“Curb Your Enthusiasm” served up a symphony of social disaster over the course of 12 seasons and almost 24 years on HBO, wringing cackles and cringes from the misadventures of the serially inappropriate Larry David. David, playing a version of himself who could get away with saying and doing the kinds of things that would earn most people a punch in the nose, delighted in pushing past the conventional limits of TV comedy acceptance, at least in the show’s early years, when shock was more possible than it is today.
In the wake of “Curb’s” April swan song, which found Larry in court defending himself against an era’s worth of aggrieved parties, we thought it might be a pretty, pretty, pretty good idea to tally some of the greatest moments and episodes of “Curb” awkwardness. To get an insider perspective, we asked three writers on the series — Carol Leifer, Steve Leff and Nathaniel Stein — for their favorite encounters and scenarios of embarrassment and infamy.
Carol Leifer
Leifer was tuned in to the David sensibility even before “Curb,” having worked as a writer and story editor on “Seinfeld” (created by David and Jerry Seinfeld). The first “Curb” episode she mentions is “The Doll” (Season 2, Episode 7), in which Larry gives a little girl’s doll a haircut, deals with a restroom that has no lock on the door and has to chug water nonstop under doctor’s orders. Like all “Curb” episodes, this one culminates in a convergence of plotlines, as the girl hugs Larry, who, with no pockets, has stuck a water bottle down his pants. Emotional trauma ensues.
“As a viewer watching the show, I was definitely thinking, ‘Oh, OK, we’re in very interesting territory now,’” Leifer says. “It is so incredibly edgy and wrong, but Larry gets away with it. If you pitch that in a room now, people would be like, ‘There’s no way you can do that.’ And it’s all turned into laughs, which is the genius of the show and the genius also of him as a character and an actor.”
Leifer recalls the line that David would use to reject story ideas he didn’t like for “Seinfeld”: “I could see that on another show.” “Curb” was teeming with ideas you couldn’t see on another show.
Steve Leff
Some of Leff’s favorite “Curb” moments revolve around race, particularly Larry’s talent for saying the exact wrong thing to and around Black people. This was evident even before J.B. Smoove joined the regular cast as Hurricane Edna refugee Leon Black in 2007 and stuck around as a fan favorite through the series’ conclusion this year.
Leff points to “Affirmative Action” (Season 1, Episode 9) as a prime example. Larry meets Richard Lewis at the beach, where they encounter Dr. Grambs (Gregg Daniel), who is Black, out for a jog. When Richard introduces the doctor as his dermatologist, Larry responds with a pointedly unfunny affirmative action joke. Grambs is appropriately offended. Later in the same episode, Larry encounters a Black line producer whom he didn’t hire for his movie, “Sour Grapes”; she accuses him of racism. Of course, these two storylines dovetail by episode’s end.
“He meant no ill will toward the doctor,” Leff says. “Obviously, it did not go over well. But he didn’t say it behind his back. Larry’s not a racist. He’s just sometimes an idiot. Like he tells Richard, ‘Sometimes I say dumb stuff around Black people.’ He owns that.”

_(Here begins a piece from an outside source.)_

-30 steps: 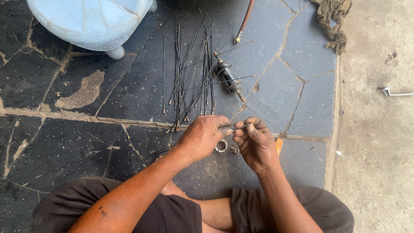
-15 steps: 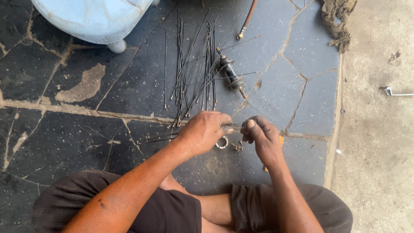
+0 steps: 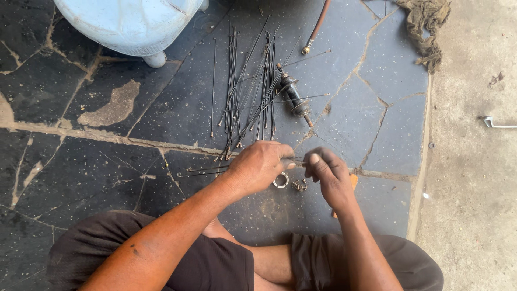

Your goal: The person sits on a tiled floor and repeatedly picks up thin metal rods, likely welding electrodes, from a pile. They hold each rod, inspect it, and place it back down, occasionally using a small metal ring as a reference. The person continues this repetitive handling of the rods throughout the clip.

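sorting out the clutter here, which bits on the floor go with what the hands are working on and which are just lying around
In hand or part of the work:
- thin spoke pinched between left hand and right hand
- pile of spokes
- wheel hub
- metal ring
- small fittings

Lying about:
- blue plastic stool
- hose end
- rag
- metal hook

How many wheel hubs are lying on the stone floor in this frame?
1. The wheel hub lies just right of the loose spokes, beyond the left hand and right hand. Others may be hidden under the hands.
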Available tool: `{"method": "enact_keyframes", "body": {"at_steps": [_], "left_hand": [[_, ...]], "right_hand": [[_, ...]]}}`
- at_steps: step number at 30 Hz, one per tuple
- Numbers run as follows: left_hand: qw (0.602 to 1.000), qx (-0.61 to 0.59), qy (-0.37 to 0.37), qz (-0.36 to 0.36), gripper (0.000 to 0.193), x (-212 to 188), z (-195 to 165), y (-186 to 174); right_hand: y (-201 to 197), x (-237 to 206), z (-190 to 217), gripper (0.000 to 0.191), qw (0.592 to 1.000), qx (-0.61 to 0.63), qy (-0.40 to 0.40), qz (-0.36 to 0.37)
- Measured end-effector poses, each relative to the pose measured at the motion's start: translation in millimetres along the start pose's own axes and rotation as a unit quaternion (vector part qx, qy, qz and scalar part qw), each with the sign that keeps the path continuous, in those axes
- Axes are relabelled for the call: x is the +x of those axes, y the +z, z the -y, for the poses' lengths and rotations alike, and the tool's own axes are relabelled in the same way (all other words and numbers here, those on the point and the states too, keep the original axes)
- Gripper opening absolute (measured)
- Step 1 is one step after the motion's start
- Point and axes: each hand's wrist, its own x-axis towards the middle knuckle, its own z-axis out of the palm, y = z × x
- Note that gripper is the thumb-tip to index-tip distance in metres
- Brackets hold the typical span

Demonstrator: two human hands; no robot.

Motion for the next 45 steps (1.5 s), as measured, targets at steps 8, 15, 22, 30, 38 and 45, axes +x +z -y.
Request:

Leff sees the affirmative action incident as one of many examples of Larry making bad choices, rather than experiencing bad luck: “He chooses to make this joke. In Larry’s own words, ‘I was just trying to be affable.’ For some reason, he thought that was a friendly way to ingratiate himself to this African American man. That’s his own doing.”
Nathaniel Stein
Stein was a “Curb” superfan before he joined the series as a writer. “The only reason I’m able to contribute anything to ‘Curb’ is because I have seen the episodes 50 times each,” he says.

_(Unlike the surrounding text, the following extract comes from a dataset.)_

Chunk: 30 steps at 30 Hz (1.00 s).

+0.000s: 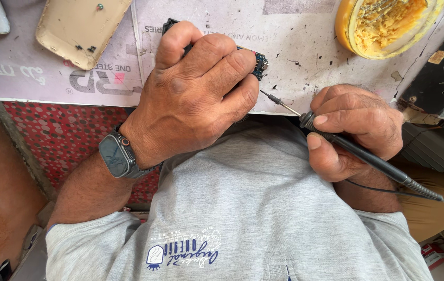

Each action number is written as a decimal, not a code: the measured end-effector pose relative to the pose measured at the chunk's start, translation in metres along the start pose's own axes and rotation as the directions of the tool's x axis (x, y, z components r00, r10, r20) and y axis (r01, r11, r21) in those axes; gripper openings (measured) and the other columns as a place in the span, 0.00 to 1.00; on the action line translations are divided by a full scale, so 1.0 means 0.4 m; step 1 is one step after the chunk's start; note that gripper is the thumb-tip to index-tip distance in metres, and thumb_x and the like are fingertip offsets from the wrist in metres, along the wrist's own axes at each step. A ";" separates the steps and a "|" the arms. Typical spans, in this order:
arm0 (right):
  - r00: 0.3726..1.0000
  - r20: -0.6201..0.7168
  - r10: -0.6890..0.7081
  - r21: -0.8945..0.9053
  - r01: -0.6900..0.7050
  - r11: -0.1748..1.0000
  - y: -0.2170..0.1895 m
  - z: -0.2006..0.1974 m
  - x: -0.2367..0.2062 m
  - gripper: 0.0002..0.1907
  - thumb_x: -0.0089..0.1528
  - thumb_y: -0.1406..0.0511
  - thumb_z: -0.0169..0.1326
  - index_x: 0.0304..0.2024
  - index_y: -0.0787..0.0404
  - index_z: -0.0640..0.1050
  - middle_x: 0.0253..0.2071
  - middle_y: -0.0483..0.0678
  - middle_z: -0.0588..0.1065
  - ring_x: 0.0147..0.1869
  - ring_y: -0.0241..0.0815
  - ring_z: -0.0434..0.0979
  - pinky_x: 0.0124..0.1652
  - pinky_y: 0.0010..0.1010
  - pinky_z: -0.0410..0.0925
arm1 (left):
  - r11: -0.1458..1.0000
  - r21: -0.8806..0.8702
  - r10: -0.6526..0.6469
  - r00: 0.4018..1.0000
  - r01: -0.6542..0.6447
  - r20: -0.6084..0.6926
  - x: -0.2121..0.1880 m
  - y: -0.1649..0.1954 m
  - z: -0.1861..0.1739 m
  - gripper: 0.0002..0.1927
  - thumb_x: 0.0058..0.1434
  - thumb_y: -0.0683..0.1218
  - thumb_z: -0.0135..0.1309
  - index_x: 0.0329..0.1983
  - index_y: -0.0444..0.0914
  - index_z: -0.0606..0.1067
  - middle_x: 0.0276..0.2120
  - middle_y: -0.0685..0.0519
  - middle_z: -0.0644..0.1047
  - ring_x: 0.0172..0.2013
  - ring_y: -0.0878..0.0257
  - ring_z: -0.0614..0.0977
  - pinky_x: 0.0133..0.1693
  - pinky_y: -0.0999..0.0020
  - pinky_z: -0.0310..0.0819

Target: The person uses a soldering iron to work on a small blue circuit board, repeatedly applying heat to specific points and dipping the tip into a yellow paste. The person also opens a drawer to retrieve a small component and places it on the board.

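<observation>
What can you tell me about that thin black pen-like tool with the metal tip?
It is a slim black soldering iron with a dark, matte handle that looks like plastic, a ribbed collar near the front and a thin grey metal tip. The right hand holds it like a pen, thumb and fingers wrapped round the front of the handle. It lies slanted, tip pointing up and left toward the small blue circuit board under the left hand, apparently short of touching it. A ribbed sleeve and thin black cord trail from its rear end.
</observation>
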State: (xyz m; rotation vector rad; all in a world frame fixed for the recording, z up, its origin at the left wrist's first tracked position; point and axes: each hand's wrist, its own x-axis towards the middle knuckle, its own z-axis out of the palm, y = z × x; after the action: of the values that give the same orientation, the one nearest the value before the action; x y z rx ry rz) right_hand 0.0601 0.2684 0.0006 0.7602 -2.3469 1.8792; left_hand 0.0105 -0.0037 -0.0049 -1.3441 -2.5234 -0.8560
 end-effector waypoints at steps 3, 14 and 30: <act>1.000 0.019 -0.013 0.003 0.013 1.000 -0.002 0.000 0.003 0.09 0.60 0.74 0.54 0.40 0.69 0.68 0.24 0.52 0.70 0.23 0.38 0.69 0.26 0.35 0.69 | 1.000 -0.006 -0.027 1.000 0.027 -0.011 0.002 0.008 0.003 0.05 0.67 0.40 0.55 0.44 0.38 0.79 0.51 0.54 0.75 0.55 0.61 0.73 0.61 0.60 0.56; 0.999 0.013 -0.031 -0.012 0.031 0.999 0.000 0.006 0.003 0.10 0.59 0.74 0.55 0.40 0.68 0.68 0.24 0.52 0.70 0.23 0.39 0.71 0.26 0.36 0.70 | 0.993 -0.051 -0.107 0.994 0.105 -0.037 0.010 0.023 0.001 0.07 0.62 0.39 0.56 0.43 0.35 0.78 0.48 0.54 0.76 0.53 0.59 0.75 0.59 0.55 0.57; 1.000 0.000 -0.013 0.000 0.013 1.000 -0.008 0.011 0.008 0.10 0.60 0.74 0.55 0.41 0.68 0.68 0.23 0.51 0.70 0.23 0.40 0.70 0.25 0.35 0.70 | 0.991 -0.070 -0.120 0.992 0.118 -0.036 0.013 0.024 -0.004 0.03 0.66 0.38 0.59 0.42 0.35 0.78 0.48 0.53 0.76 0.53 0.57 0.76 0.57 0.54 0.59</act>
State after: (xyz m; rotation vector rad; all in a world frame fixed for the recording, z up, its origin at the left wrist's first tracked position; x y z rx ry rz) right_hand 0.0597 0.2628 0.0035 0.7736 -2.3360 1.8742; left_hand 0.0149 0.0032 0.0024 -1.1922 -2.5876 -0.9897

One of Stein’s favorites is “Chet’s Shirt” (Season 3, Episode 1), which features another of Larry’s great talents: lying. Here Larry has begged off a social engagement with his dentist, Dr. Blore (David Pasquesi), by lying about an out-of-town trip. As bad luck would have it, Larry runs into another of Blore’s patients, Burt Bondy (Chris Barnes), at a clothing store when he’s supposed to be out of town. As further bad luck would have it, Larry is then whacked in the mouth (perhaps on purpose) by Ted Danson’s daughter, who was swinging at a birthday party piñata.
Bondy has told Dr. Blore that he ran into Larry, who was very much in town. Larry needs emergency dental work. You think you can see where this is going. And yet the results are still unexpected and hilarious.
Stein has become something of a student of Larry’s lying. “So much of it is about getting caught lying,” he says. “You never know exactly how it’s going to happen, and it often happens in a way that you don’t think it’s going to happen. However, there are also times when he doesn’t get caught. Sometimes he lies for absolutely no reason and gets away with it. And I love that.”
Larry is the lying, socially inept, passively offensive curmudgeon you wouldn’t be able to stand in real life. And we will miss him dearly.